Até ao momento não são conhecidos detalhes sobre as condições da sua libertação na área, onde operam grupos de extremistas islâmicos. Diawara tem trabalhado no escritório da agência da ONU em Menaka desde o início de 2020.

A OMS disse, após o incidente, que o condutor do seu carro foi agredido durante o rapto. Até agora, não houve qualquer reivindicação de responsabilidade pelo rapto, que aconteceu dois meses após o rapto em Gao de um trabalhador da organização Médicos Sem Fronteiras (MSF), mais tarde libertado.


Crimes que chocam o país

As investigações sobre uma série de decapitações no sul do Mali que chocaram a nação do Sahel marcaram um avanço no modo como o país reage às situações que lhe são colocadas, disseram fontes judiciais e da polícia.

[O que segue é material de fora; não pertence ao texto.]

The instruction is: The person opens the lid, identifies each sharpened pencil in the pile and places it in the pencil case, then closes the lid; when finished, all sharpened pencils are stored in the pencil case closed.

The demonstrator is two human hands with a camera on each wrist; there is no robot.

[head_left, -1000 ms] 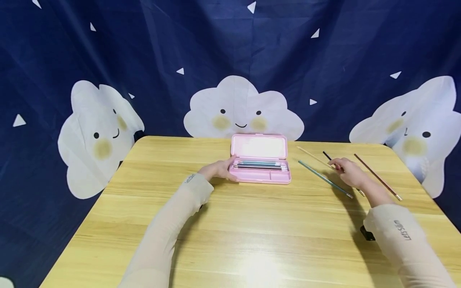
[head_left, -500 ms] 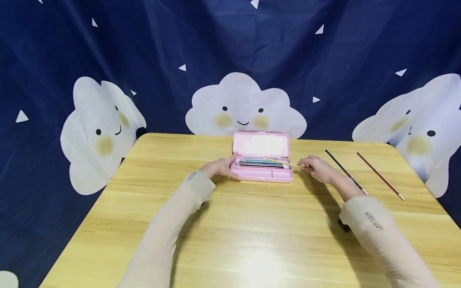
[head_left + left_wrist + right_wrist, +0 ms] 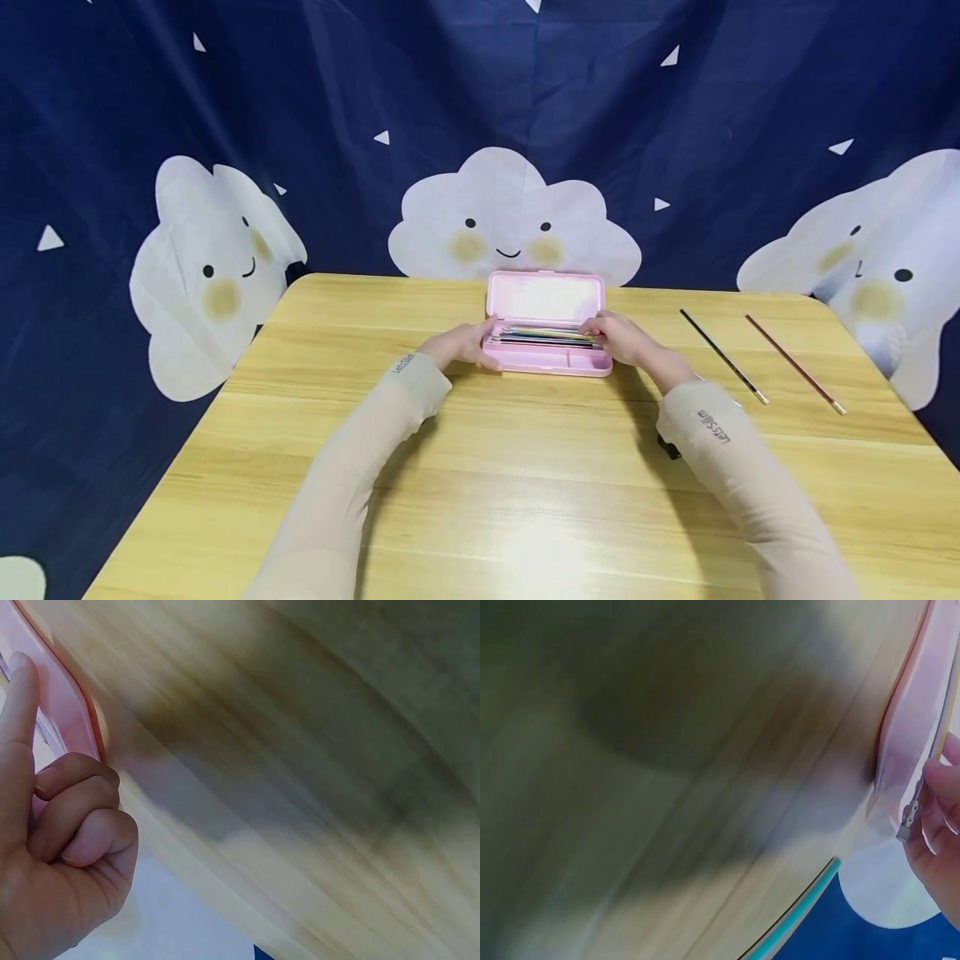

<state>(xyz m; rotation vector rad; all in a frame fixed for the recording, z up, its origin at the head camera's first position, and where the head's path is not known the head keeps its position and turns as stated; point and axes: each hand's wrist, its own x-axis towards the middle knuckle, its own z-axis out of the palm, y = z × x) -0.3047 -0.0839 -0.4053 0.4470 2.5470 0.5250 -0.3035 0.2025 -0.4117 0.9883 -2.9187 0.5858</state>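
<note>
An opened pink pencil case lies near the table's back edge, lid raised, with several pencils in its rear compartment. My left hand grips the case's left end, thumb and fingers spread about the corner. In the left wrist view its other fingers are curled in beside the pink wall. My right hand is over the case's right end, pinching a yellow pencil close to its eraser end. That pencil lies lengthwise along the case, above the other pencils.
Right of the case, a black pencil and a dark red pencil lie slanted on the wooden table. A teal pencil lies mostly under my right forearm. A navy curtain with clouds hangs behind.
My right hand has picked up the yellow pencil from the table and carried it left into the pencil case. My left hand has stayed on the case's left end.
</note>
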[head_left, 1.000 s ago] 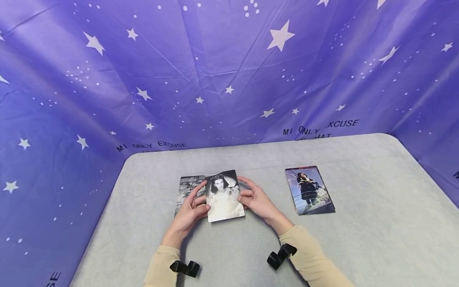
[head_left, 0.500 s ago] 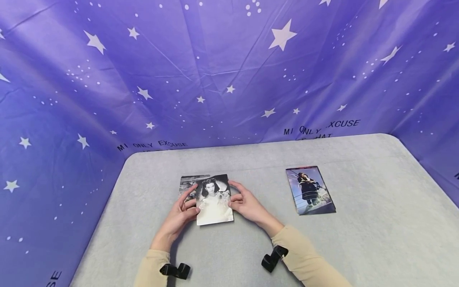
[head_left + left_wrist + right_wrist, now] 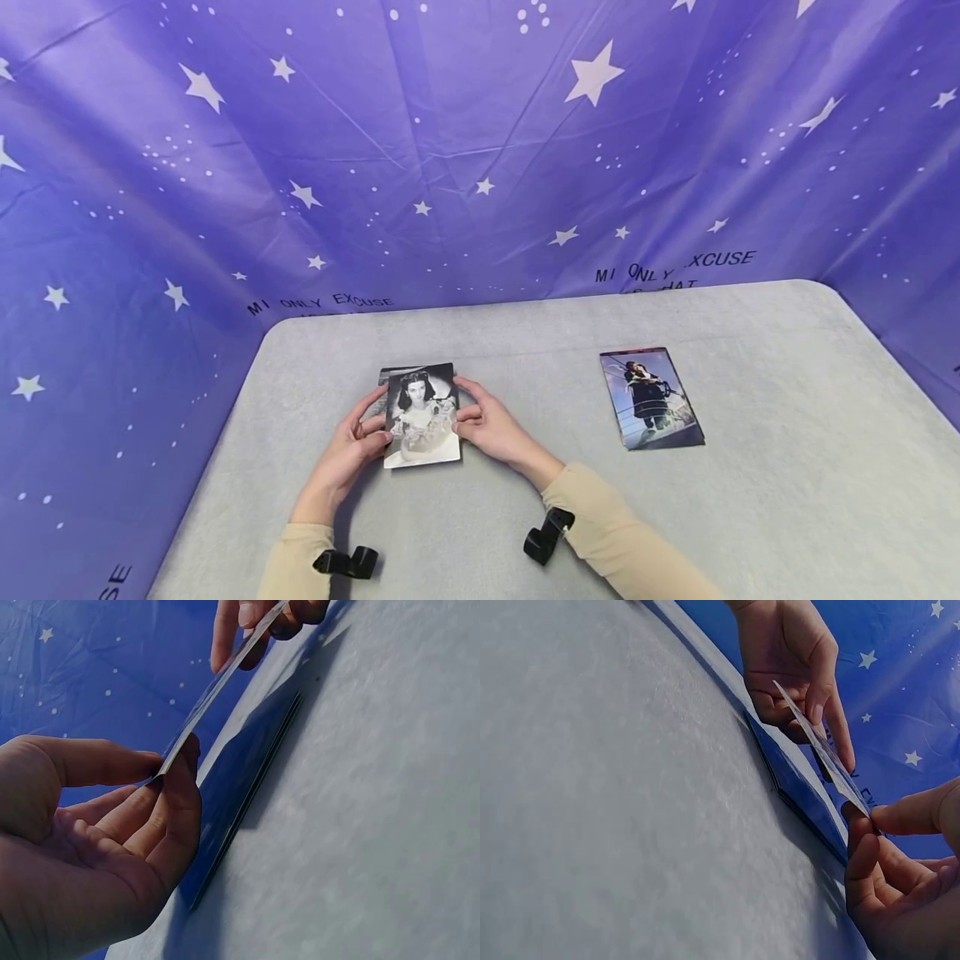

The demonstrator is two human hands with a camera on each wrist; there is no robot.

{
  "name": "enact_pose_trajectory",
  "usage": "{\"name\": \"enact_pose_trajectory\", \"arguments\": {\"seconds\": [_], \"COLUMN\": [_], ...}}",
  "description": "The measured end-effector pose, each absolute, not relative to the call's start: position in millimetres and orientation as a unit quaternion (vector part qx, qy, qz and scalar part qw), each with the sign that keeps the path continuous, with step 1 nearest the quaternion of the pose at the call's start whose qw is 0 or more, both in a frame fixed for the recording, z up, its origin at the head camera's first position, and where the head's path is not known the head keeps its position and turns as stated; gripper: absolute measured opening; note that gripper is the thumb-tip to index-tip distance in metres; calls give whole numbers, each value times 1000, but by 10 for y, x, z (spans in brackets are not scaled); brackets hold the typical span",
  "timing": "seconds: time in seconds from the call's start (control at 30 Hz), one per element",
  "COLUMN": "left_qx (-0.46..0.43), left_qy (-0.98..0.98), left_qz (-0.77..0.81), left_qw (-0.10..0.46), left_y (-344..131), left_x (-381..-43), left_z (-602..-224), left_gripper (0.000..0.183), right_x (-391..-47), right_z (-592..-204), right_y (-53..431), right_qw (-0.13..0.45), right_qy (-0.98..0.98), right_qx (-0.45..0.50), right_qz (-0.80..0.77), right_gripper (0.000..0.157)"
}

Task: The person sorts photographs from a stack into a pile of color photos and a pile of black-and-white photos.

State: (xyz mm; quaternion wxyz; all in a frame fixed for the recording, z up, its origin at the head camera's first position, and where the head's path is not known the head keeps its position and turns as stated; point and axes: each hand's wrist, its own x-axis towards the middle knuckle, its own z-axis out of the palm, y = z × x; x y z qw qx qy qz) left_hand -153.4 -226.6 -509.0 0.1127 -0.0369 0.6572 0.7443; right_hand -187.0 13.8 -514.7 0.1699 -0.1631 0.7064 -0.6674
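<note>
A black-and-white photo [image 3: 422, 417] of a dark-haired person in a pale dress is held by both hands above the table. My left hand [image 3: 348, 450] pinches its left edge between thumb and fingers. On the opposite edge, my right hand [image 3: 491, 425] pinches it the same way. Both wrist views show a gap under the raised photo [image 3: 206, 701]. Below it lies a small stack of photos [image 3: 240, 802] on the table, its edges layered. From the head view only a strip of that stack shows, along the top and left of the held photo.
Another stack of photos [image 3: 651, 400], topped by a colour picture of two people at a ship's railing, lies to the right on the grey table [image 3: 787, 433]. A purple star-patterned cloth [image 3: 480, 125] hangs behind the table and down its sides.
Both hands have moved left with the black-and-white photo, which now covers most of the stack beneath it. The colour stack on the right stays where it was.
</note>
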Motion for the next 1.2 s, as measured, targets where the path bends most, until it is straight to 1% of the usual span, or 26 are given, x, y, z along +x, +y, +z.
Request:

 Dez pessoas na cidade de Fana, produtora de algodão, foram decapitadas desde 2018, gerando temores de assassinatos rituais. "Prendemos o principal suspeito”, disse à AFP o promotor local Boubacar Moussa Diarra por telefone. Ele é um maliano desempregado de 42 anos, sem endereço fixo. "Os detalhes que ele deu dos crimes correspondem à natureza dos assassinatos”, sublinhou

 As vítimas incluíam um ex-soldado, uma dona de casa, uma criança albina de cinco anos e uma menina de dois anos, e aparentemente nada tinham em comum. Na maioria dos casos, as suas cabeças foram encontradas, mas o seu sangue havia sido colhido, gerando temores de assassinatos rituais.


Terreno aberto que desafia governos muito fragilizados

Medicamentos disponíveis na região do Sahel estão abaixo do padrão ou desactualizados, alertou o Escritório das Nações Unidas sobre Drogas e Crime (UNODC). As drogas inferiores são retiradas da cadeia de abastecimento na Europa e, em menor grau, da China e da Índia. Muitas vezes passam por portos marítimos na República da Guiné, Ghana, Benim e Nigéria antes de serem transportados para a região do Sahel.

O relatório do UNODC publicado, na terça-feira, destaca a Mauritânia, Mali, Burkina Faso, Níger e Tchad como os países mais atingidos. Mesmo que não haja dados confiáveis sobre todas as quantidades traficadas em várias formas e rotas nos países do Sahel, estudos indicam uma percentagem de medicamentos abaixo do padrão ou falsificados no mercado variando de 19 a 50%.

Pior, uma vez que os medicamentos são desviados da cadeia de suprimentos oficial, há pouca orientação sobre como eles devem ser usados pelo paciente. "Se você quiser obter um antibiótico do mercado, você pode tê-lo. É o certo para ser usado ou não? Tem que ser controlado”, disse François Patuel, chefe da unidade de pesquisa e desenvolvimento do UNDOC, citado pela Reuters. Essas deficiências contribuem para a resistência microbiana e antimalárica, acrescentou.

Aqueles que mantêm esse comércio variam de funcionários de empresas farmacêuticas a vendedores ambulantes e seguranças. Mas, embora a região do Sahel seja assolada pela violência extremista islâmica, os grupos armados estão menos envolvidos nesse tipo de tráfico. "Apesar do envolvimento frequentemente anunciado de grupos terroristas e grupos armados não estatais no tráfico de drogas no Sahel, muitos casos documentados mostram que é limitado”, disse o relatório. Também apontou para uma diminuição da confiança no sistema de saúde e no governo quando esses tratamentos menos eficazes falham com as pessoas que optam por tomá-los.